Pharmacy and Medicines Act 1941
- Parliament of the United Kingdom
- Long title: An Act to amend the Pharmacy and Poisons Act, 1933, to prohibit certain advertisements relating to medical matters, and to amend the law relating to medicines.
- Citation: 4 & 5 Geo. 6. c. 42
- Territorial extent: England and Wales; Scotland;

Dates
- Royal assent: 7 August 1941
- Commencement: 7 August 1941 (in part); 2 September 1941 (section 12); 2 September 1941 (section 14); 1 July 1942 (section 11);
- Repealed: 1 February 1978

Other legislation
- Amends: Pharmacy and Poisons Act 1933; See § Repealed enactments;
- Repeals/revokes: See § Repealed enactments
- Repealed by: Medicines Act 1968

Status: Repealed

Text of statute as originally enacted

= Pharmacy and Medicines Act 1941 =

Act of the Parliament of the United Kingdom

The Pharmacy and Medicines Act 1941 (4 & 5 Geo. 6. c. 42) was an act of the Parliament of the United Kingdom that amended the Pharmacy and Poisons Act 1933 (23 & 24 Geo. 5. c. 25), restricted the advertisement of medicines for certain diseases and for procuring abortion, required disclosure of the composition of proprietary medicines, and repealed the duties formerly charged on medicine stamps.

== Provisions ==
==== Repealed enactments ====
Section 14 of the act repealed 12 enactments, listed in the schedule to the act.

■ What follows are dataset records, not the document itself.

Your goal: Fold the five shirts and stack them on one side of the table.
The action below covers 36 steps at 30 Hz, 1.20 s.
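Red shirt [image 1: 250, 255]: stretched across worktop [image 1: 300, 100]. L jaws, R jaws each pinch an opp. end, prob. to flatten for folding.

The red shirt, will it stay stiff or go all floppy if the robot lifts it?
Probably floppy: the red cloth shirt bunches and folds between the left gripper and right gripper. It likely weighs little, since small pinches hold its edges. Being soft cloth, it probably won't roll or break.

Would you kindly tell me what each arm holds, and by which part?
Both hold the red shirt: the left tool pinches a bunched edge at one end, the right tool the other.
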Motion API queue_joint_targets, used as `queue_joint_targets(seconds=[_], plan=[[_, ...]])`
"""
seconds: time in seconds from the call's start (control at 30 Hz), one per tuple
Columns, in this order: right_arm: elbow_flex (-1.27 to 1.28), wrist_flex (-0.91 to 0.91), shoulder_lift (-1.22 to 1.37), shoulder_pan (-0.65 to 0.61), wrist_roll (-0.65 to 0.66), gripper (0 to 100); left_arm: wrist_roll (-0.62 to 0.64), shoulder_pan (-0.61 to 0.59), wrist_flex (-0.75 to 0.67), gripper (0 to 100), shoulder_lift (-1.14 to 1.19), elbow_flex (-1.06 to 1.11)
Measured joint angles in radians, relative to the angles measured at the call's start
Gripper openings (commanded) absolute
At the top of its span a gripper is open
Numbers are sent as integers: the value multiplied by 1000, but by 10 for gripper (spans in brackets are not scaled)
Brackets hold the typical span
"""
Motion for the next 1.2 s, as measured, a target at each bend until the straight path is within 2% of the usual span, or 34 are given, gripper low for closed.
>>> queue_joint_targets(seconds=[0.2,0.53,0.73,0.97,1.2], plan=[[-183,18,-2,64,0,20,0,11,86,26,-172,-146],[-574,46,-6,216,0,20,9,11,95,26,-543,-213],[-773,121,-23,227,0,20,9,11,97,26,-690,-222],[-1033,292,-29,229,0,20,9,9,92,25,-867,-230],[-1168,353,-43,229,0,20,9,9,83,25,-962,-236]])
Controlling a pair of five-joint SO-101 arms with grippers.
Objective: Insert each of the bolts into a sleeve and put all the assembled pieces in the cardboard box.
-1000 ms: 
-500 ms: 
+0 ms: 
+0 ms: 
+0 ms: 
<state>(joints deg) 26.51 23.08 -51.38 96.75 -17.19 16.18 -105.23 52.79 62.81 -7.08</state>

| Citation | Short title | Extent of repeal |
|---|---|---|
| 42 Geo. 3. c. 56 | Medicines Stamp Act 1802 | The whole act. |
| 43 Geo. 3. c. 73 | Medicines Stamp Act 1803 | The whole act. |
| 44 Geo. 3. c. 98 | Stamp Act 1804 | The whole act. |
| 52 Geo. 3. c. 150 | Medicines Stamp Act 1812 | The whole act. |
| 55 Geo. 3. c. 184 | Stamp Act 1815 | Section fifty-four. |
| 8 & 9 Vict. c. 15 | Auctioneers Act 1845 | In section six, the words "or patent medicines". |
| 27 & 28 Vict. c. 56 | Revenue (No. 2) Act 1864 | In section six, the words from "Owners" to "stamp duty". |
| 38 & 39 Vict. c. 23 | Customs and Inland Revenue Act 1875 | Section eight. |
| 54 & 55 Vict. c. 38 | Stamp Duties Management Act 1891 | In proviso (c) to section nine and in section twenty-six, the words "medicines or", wherever they occur. |
| 8 Edw. 7. c. 16 | Finance Act 1908 | In subsection (4) of section four, the words "medicines and". |
| 5 & 6 Geo. 5. c. 89 | Finance (No. 2) Act 1915 | Section eleven. |
| 17 & 18 Geo. 5. c. 10 | Finance Act 1927 | Section two. |

== Subsequent developments ==
The whole act was repealed by section 135(2) of, and schedule 6 to, the Medicines Act 1968, which came into operation on 1 February 1978.